I realise I have not written much about Greece since the open letter to Angela Merkel that Thomas Piketty, Jeffrey Sachs, Dani Rodrik, Heiner Flassbeck and I wrote in July 2015 (see here and here). Nothing has changed to alter the views I expressed then. The excess borrowing, some of which they kept secret, of Greek governments before the crisis was always going to involve painful adjustments subsequently. Eurozone governments and the Troika (Commission, ECB and IMF) turned a painful adjustment into a major calamity.

Unfortunately for a UK audience I have to stress this has nothing to do with the EU, and everything to do with the Eurozone and what I called in one post the “stupid cruelty of the creditor”. Private banks were happy to lend to the Greek government because they mistakenly believed their money was as safe as if they were lending to Germany. Other governments first delayed and then limited Greek default because they were worried about the financial health of their own banks. They replaced privately held Greek debt with money the Greek government owed to other Eurozone governments. From that point voters would always want all their money back. In an effort to achieve that the Troika demanded and largely achieved draconian austerity and a vast array of reforms.

The result was a slump which crippled the economy in a way that has few parallels in history. Most economists understand that in situations like this it is ridiculous to insist that the debtor pays all the money back. For basic Keynesian reasons this insistence just destroys the ability of the debtor to pay: it is not a zero sum game between creditor and debtor. This is why so much of German debt was written off after WWII, as we noted in our letter.

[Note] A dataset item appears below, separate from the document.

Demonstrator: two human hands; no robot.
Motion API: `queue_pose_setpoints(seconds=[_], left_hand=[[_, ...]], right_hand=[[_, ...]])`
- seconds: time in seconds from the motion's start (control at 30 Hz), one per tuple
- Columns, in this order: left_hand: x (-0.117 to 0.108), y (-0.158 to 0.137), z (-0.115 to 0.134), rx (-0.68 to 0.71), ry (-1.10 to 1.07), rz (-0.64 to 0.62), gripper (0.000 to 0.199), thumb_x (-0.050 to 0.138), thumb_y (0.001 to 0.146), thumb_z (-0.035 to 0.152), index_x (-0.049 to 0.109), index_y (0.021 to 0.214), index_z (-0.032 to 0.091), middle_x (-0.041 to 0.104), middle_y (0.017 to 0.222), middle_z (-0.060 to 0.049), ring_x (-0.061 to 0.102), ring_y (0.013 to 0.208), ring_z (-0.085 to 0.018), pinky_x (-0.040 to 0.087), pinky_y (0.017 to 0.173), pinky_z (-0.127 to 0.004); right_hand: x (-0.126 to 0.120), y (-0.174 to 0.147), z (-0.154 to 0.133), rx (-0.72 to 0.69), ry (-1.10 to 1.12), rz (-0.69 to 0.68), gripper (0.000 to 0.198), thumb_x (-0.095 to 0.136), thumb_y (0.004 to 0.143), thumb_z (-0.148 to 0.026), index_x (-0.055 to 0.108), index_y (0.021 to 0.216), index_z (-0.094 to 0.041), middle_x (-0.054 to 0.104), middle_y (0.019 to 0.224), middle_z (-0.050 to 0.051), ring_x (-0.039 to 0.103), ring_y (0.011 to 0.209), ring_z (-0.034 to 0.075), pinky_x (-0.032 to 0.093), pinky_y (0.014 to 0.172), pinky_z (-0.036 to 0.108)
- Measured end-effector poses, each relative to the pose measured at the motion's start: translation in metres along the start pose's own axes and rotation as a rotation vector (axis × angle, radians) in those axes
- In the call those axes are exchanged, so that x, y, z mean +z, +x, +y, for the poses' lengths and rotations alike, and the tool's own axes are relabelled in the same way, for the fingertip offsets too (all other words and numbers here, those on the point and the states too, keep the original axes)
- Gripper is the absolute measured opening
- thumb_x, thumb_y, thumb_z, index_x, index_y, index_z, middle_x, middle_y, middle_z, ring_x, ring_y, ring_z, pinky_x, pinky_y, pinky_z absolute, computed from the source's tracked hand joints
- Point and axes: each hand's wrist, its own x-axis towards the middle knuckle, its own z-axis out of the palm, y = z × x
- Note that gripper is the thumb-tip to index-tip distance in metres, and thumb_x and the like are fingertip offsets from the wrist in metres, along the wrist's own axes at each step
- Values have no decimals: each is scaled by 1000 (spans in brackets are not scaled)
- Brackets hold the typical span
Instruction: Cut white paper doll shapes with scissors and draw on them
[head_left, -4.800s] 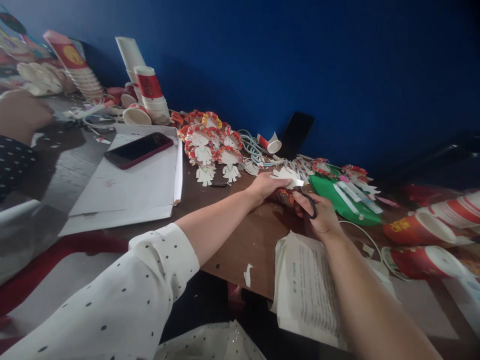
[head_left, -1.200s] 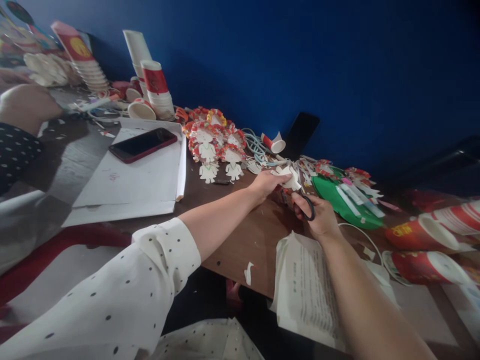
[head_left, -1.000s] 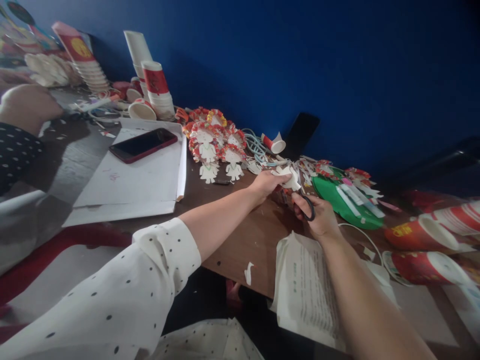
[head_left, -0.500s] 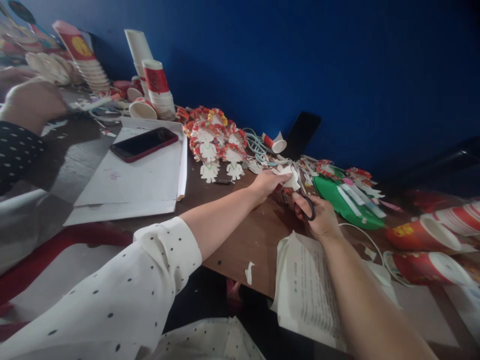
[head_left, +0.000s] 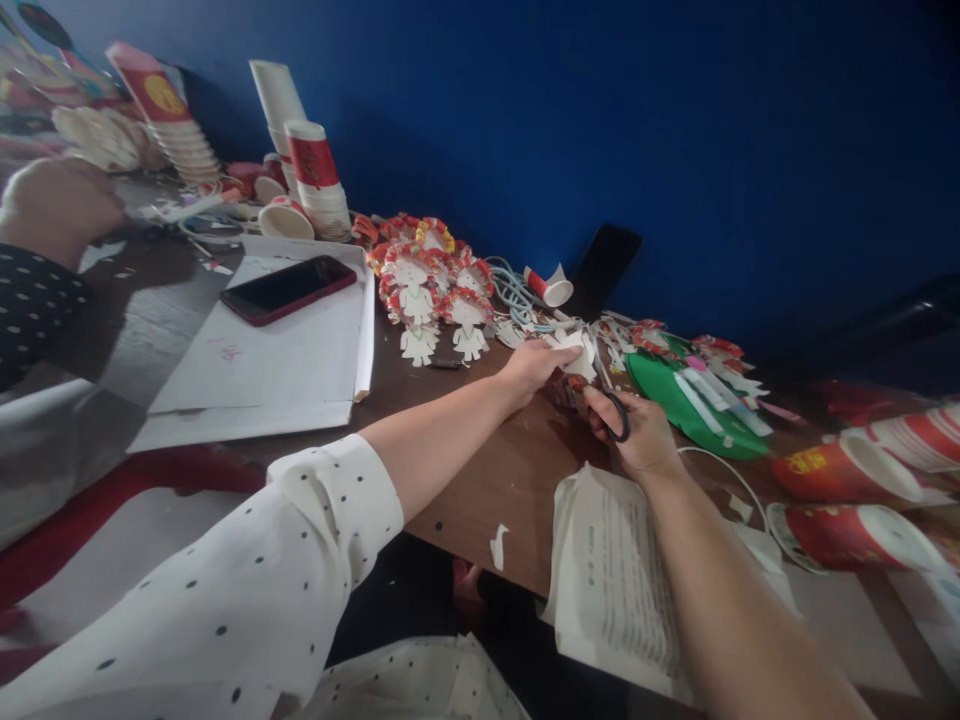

By July 2015 the Greek government was able to pay for its spending with taxes, so all it needed was loans rolled over. The Troika would only do that if the Greek government started running a large surplus to start paying back the debt i.e. further austerity. It made much more sense to let the economy recover first, but the Troika did not see sense. They got their way only because the ECB cut off the supply of Euros to Greece. The only way out for Greece was to leave the EU and its people did not want this. Outside the Eurozone a government in a similar situation would have defaulted in 2010 and its creditors would have lost their money, or it would have defaulted once it got to primary surplus. Being in the Eurozone with the ECB doing the creditors bidding was a different story.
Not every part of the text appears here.